**YOUR INSTRUCTIONS**.
From the listing below, copy only the lines from the line that contains "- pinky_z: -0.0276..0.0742" to the line that contains "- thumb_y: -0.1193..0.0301", counting those two lines as part of the copy.

**DATASET EXCERPT**.
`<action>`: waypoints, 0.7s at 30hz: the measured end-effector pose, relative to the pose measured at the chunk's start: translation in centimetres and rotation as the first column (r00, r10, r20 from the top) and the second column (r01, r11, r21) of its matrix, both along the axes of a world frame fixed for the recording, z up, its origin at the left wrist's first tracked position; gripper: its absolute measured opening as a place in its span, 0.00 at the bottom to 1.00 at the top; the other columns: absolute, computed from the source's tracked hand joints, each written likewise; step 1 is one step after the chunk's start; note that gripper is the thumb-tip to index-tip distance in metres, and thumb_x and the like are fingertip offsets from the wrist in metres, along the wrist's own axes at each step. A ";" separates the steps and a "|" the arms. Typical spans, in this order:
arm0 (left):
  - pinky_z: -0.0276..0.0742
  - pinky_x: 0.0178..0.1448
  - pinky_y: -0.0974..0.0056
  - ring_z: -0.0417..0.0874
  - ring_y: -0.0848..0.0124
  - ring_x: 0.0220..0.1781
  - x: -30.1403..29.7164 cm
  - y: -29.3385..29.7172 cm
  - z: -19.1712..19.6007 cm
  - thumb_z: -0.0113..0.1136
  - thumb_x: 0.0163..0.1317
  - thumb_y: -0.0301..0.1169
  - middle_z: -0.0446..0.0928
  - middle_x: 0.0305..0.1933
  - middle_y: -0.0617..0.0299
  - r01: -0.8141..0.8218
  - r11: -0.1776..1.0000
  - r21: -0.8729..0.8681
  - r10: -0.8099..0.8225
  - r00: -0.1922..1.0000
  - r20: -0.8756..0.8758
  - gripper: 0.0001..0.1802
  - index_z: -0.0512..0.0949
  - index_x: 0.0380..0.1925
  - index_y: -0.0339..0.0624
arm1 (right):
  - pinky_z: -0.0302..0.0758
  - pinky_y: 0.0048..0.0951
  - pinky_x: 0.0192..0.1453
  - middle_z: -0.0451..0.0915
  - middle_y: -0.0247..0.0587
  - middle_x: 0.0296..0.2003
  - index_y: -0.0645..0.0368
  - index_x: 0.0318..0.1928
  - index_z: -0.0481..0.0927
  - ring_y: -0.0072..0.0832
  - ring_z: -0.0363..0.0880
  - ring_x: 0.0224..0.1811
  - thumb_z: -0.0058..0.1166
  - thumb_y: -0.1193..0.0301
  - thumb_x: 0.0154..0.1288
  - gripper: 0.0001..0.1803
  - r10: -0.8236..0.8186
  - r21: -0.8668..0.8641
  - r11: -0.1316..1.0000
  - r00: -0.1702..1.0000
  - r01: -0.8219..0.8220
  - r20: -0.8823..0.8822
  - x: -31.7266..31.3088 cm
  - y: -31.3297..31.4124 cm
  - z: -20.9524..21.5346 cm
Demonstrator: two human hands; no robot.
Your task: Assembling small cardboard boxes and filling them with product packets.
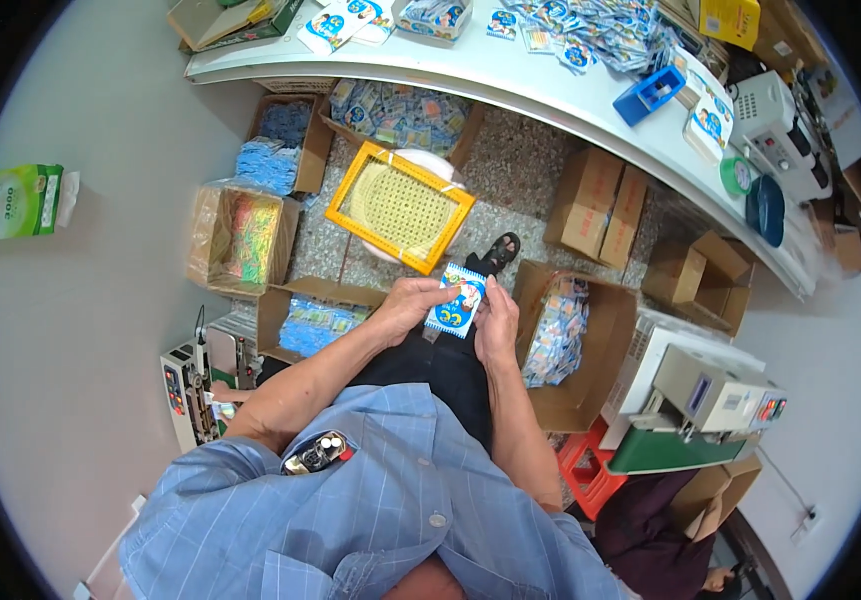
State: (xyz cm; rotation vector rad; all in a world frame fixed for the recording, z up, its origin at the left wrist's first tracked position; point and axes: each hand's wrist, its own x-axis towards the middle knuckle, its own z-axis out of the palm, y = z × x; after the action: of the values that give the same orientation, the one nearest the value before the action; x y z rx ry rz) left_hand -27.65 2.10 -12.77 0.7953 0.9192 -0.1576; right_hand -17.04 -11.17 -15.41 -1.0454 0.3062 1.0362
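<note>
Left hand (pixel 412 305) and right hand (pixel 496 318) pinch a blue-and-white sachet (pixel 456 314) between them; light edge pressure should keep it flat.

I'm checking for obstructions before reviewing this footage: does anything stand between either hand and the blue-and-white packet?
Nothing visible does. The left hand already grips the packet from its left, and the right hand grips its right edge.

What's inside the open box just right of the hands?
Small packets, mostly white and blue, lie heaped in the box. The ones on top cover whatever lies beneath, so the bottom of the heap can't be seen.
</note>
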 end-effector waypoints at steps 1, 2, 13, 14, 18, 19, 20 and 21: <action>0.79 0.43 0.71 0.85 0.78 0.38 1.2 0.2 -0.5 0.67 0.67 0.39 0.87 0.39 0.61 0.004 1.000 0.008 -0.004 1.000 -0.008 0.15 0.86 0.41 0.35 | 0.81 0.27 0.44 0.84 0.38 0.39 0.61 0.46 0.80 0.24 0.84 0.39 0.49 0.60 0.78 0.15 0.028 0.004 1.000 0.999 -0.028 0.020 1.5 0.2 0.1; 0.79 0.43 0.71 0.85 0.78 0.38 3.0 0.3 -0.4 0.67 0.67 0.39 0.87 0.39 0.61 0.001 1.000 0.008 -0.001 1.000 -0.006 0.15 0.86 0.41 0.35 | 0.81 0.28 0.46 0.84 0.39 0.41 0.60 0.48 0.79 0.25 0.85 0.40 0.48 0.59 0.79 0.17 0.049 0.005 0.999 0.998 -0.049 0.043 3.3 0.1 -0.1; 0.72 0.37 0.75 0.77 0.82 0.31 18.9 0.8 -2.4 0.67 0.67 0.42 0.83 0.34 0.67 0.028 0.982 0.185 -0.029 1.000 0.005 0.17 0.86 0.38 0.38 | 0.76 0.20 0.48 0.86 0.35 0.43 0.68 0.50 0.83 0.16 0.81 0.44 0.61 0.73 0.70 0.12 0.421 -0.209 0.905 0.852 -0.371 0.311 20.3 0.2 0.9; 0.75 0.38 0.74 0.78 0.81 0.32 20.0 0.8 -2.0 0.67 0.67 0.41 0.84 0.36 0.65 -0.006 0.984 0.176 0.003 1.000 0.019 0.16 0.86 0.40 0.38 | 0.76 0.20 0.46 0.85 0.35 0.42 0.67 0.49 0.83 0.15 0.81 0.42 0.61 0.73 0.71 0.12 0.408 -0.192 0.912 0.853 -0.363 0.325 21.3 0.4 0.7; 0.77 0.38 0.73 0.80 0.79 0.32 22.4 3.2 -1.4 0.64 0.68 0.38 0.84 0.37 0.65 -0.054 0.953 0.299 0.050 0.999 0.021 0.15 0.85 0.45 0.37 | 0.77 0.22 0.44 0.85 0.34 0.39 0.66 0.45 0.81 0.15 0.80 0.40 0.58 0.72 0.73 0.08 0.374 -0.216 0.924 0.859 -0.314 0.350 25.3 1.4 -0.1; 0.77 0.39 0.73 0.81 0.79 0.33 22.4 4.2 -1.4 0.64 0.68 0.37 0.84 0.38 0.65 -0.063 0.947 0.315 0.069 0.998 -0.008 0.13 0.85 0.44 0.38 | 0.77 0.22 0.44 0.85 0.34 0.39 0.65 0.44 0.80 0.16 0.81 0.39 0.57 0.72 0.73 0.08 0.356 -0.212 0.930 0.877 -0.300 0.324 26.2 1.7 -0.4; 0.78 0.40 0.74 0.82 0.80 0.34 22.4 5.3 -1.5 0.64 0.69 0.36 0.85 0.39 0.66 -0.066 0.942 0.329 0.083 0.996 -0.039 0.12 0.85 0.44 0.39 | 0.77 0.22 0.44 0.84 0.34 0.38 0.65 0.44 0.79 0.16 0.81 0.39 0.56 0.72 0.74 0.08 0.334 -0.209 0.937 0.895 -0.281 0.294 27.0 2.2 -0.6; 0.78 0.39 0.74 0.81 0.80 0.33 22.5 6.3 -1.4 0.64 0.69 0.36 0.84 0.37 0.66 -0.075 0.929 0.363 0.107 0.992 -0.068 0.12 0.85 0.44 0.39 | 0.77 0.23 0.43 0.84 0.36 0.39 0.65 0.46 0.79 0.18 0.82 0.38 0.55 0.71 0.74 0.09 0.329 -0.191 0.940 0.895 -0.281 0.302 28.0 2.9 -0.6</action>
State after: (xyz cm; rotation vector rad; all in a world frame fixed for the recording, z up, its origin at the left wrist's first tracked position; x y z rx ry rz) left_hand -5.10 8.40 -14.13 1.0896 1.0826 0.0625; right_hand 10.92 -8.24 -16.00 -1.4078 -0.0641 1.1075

**RESPONSE**.
  - pinky_z: -0.0276..0.0742
  - pinky_x: 0.0178..0.1448
  - pinky_y: -0.0974..0.0056
  - ring_z: -0.0417..0.0874
  - ring_y: -0.0848..0.0124
  - ring_x: 0.0220..0.1781
  - x: -30.1403..29.7164 cm
  - y: -29.3385..29.7172 cm
  - z: -19.1712..19.6007 cm
  - thumb_z: -0.0113..0.1136
  - thumb_x: 0.0163..0.1317
  - thumb_y: -0.0301..0.1169
  - middle_z: -0.0446..0.0928
  - middle_x: 0.0305..0.1933
  - middle_y: -0.0617..0.0299
  - r01: -0.8141..0.8218
  - r11: -0.1776..1.0000
  - r21: -0.8729..0.8681
  - r10: -0.8099..0.8225
  - r00: -0.1922..1.0000
  - r20: -0.8756..0.8758
  - gripper: 0.0001..0.1802
  - index_z: -0.0512..0.0949
  - index_x: 0.0380..0.1925
  - index_y: -0.0339..0.0624
arm1 (right):
  - pinky_z: -0.0302..0.0758
  - pinky_y: 0.0048..0.0951
  - pinky_x: 0.0192..0.1453
  - middle_z: -0.0451..0.0915
  - middle_y: -0.0247..0.0587
  - middle_x: 0.0296..0.2003
  - index_y: -0.0645..0.0368
  - index_x: 0.0318..0.1928
  - index_z: -0.0481..0.0927
  - ring_y: -0.0072..0.0832
  - ring_z: -0.0363..0.0880
  - ring_x: 0.0224..0.1811
  - thumb_z: -0.0058..0.1166
  - thumb_y: -0.1193..0.0301

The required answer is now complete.